The trick I like to use is a combination of what everybody else is saying, I use a couple drops of super glue to hold/tack the pieces together and then use acetone or ABS acetone mix and apply it in the seam with a fine tipped brush and fuse the two parts together. The super glue will allow you to fuse multiple parts together at one time too.

@sstantz I really like the plastic welding trick! I bet it makes for some really solid connections, I have to try it. Could you possibly throw up a video of you welding something up? :smiley:

I would stay away from MEK and THF there’s a reason that the EPA is putting restrictions on them. Plus the other options you should already have lying around.

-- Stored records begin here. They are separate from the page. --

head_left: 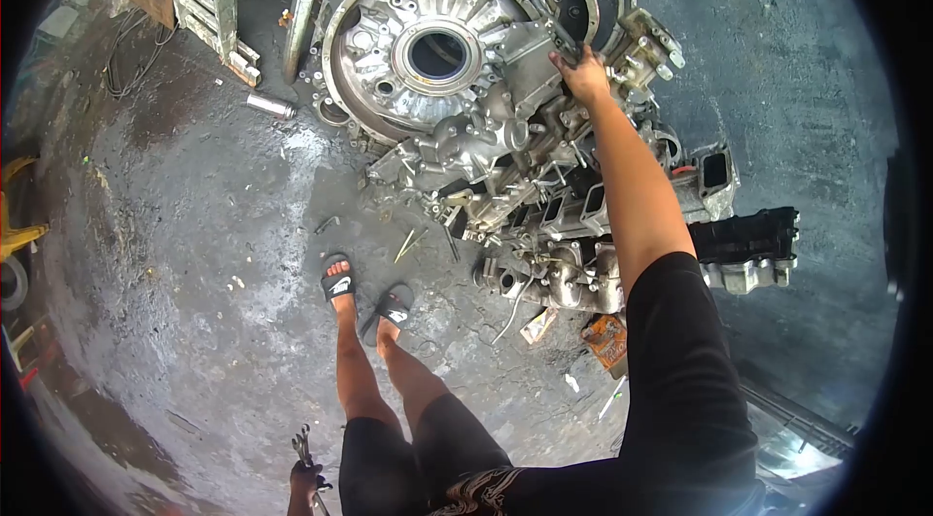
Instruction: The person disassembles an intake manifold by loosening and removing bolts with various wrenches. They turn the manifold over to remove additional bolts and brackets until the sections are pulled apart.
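My right hand (pixel 587 81) reaches far forward, its fingers curled over a grey metal engine part (pixel 533 67) on the pile. To the left of it lies a large round metal housing (pixel 355 93) with a wide hole in its middle. Several cast engine parts (pixel 466 152) crowd below my right hand, and my forearm covers some of them. Low at the left edge of my body, my left hand (pixel 304 479) is closed around wrenches (pixel 303 442), their jaws pointing up. How many wrenches it holds is hard to make out.
A metal ladder-like frame (pixel 225 1) stands behind the housing. A spray can (pixel 271 106) lies on the stained floor (pixel 214 215). Thin rods (pixel 408 244) lie near my sandals (pixel 337 285). A black cover (pixel 748 236) and an orange box (pixel 606 341) are to the right.
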`<state>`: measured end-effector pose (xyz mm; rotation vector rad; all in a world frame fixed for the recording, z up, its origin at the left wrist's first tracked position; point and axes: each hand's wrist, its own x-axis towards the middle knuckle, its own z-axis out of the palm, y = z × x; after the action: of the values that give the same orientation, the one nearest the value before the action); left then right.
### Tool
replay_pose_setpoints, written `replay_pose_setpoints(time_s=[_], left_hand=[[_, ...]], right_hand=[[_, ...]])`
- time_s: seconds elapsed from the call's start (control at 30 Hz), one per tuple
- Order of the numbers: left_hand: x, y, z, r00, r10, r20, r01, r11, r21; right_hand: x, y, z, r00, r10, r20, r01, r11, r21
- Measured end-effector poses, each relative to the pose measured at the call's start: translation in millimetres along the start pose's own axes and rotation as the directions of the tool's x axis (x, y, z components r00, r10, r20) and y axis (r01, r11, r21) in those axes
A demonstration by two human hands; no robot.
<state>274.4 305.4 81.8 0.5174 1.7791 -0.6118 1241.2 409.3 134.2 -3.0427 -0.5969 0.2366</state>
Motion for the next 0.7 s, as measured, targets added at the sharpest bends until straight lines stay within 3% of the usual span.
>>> replay_pose_setpoints(time_s=[0.07,0.13,0.23,0.33,0.43,0.47,0.53,0.6,0.67,0.7], left_hand=[[6,11,-3,0.994,0.102,-0.047,-0.099,0.992,0.074],[8,22,-3,0.986,0.137,-0.098,-0.144,0.987,-0.072],[15,40,-13,0.988,0.131,-0.083,-0.14,0.984,-0.115],[20,42,-22,0.991,0.124,-0.046,-0.129,0.981,-0.142],[10,52,-28,0.994,0.092,-0.064,-0.1,0.985,-0.138],[9,56,-27,0.988,0.142,-0.061,-0.15,0.978,-0.143],[-10,53,-27,0.986,0.155,-0.067,-0.163,0.977,-0.135],[-20,73,-13,0.962,0.272,-0.041,-0.275,0.954,-0.122],[-20,75,-4,0.967,0.25,-0.047,-0.254,0.956,-0.145],[-20,73,-1,0.966,0.255,-0.04,-0.258,0.953,-0.159]], right_hand=[[0,0,12,0.999,-0.004,-0.043,0.007,0.998,0.065],[1,6,18,0.993,0.0,-0.114,0.008,0.997,0.073],[9,12,-1,0.995,-0.095,-0.027,0.095,0.995,0.01],[11,3,-16,0.998,-0.047,0.048,0.054,0.985,-0.161],[34,38,14,0.989,-0.14,-0.051,0.13,0.979,-0.157],[28,24,8,0.994,-0.113,0.007,0.113,0.979,-0.17],[35,21,12,0.988,-0.155,0.011,0.153,0.96,-0.233],[43,31,14,0.978,-0.209,0.0,0.202,0.948,-0.246],[55,33,15,0.977,-0.181,0.115,0.201,0.96,-0.193],[24,8,-3,0.977,-0.17,0.126,0.189,0.968,-0.164]])
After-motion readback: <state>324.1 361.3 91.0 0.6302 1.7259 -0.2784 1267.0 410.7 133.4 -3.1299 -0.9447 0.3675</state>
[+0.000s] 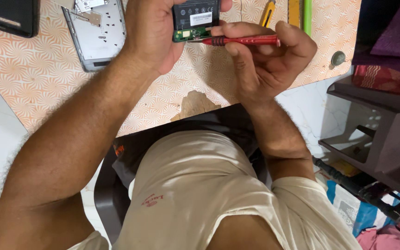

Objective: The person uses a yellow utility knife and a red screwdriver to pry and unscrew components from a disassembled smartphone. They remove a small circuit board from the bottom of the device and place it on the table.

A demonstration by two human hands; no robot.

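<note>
Looking down from the head cam, closest to me is the cream t-shirt (200, 185) and the dark chair (112, 185) I'm sitting on, then both forearms reaching out over the surface (47, 78), which has an orange swirly patterned cover with a chipped patch at the near edge. My right hand (265, 60) has its grip pinched around a red screwdriver (244, 40), held sideways with the tip pointing left onto the small green circuit board (190, 34) at the bottom of an opened phone (195, 18). My left hand (151, 32) has its grip wrapped around that phone, holding it up just above the surface, black battery side facing me. Further out, a grey phone back frame (100, 34) lies to the left, a dark slab (10, 16) sits at the far left corner, and a yellow utility knife (267, 13) sits to the right near a green strip (307, 16).
</note>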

You can get this: http://www.eplastics.com/Plastic/ABS-Glue/WELD-ON-PLASTIC-ADHESIVE-GLUE-IPS-2354-PINT which works great, but if you check the MSDS it’s basically MEK.

You used to be able to buy a whole quart of MEK for a few dollars, now thanks to the EPA we have to pay $20.00 for a pint. Guess we need to keep all those young’ens from get’in high sniff’en this kind of stuff. And of course we don’t want to risk brain damage like all the plumbers in the US that use this stuff on a daily basis because it’s required on all plastic pipe jobs to meet code. But all the plumbers I know are smart enough not to inhale the vapors of all the chemicals they use. Of course we must trust the government bureaucracy implicitly because we’re obviously to dumb to think for ourselves. “That government is best which governs least.” Thomas Jefferson.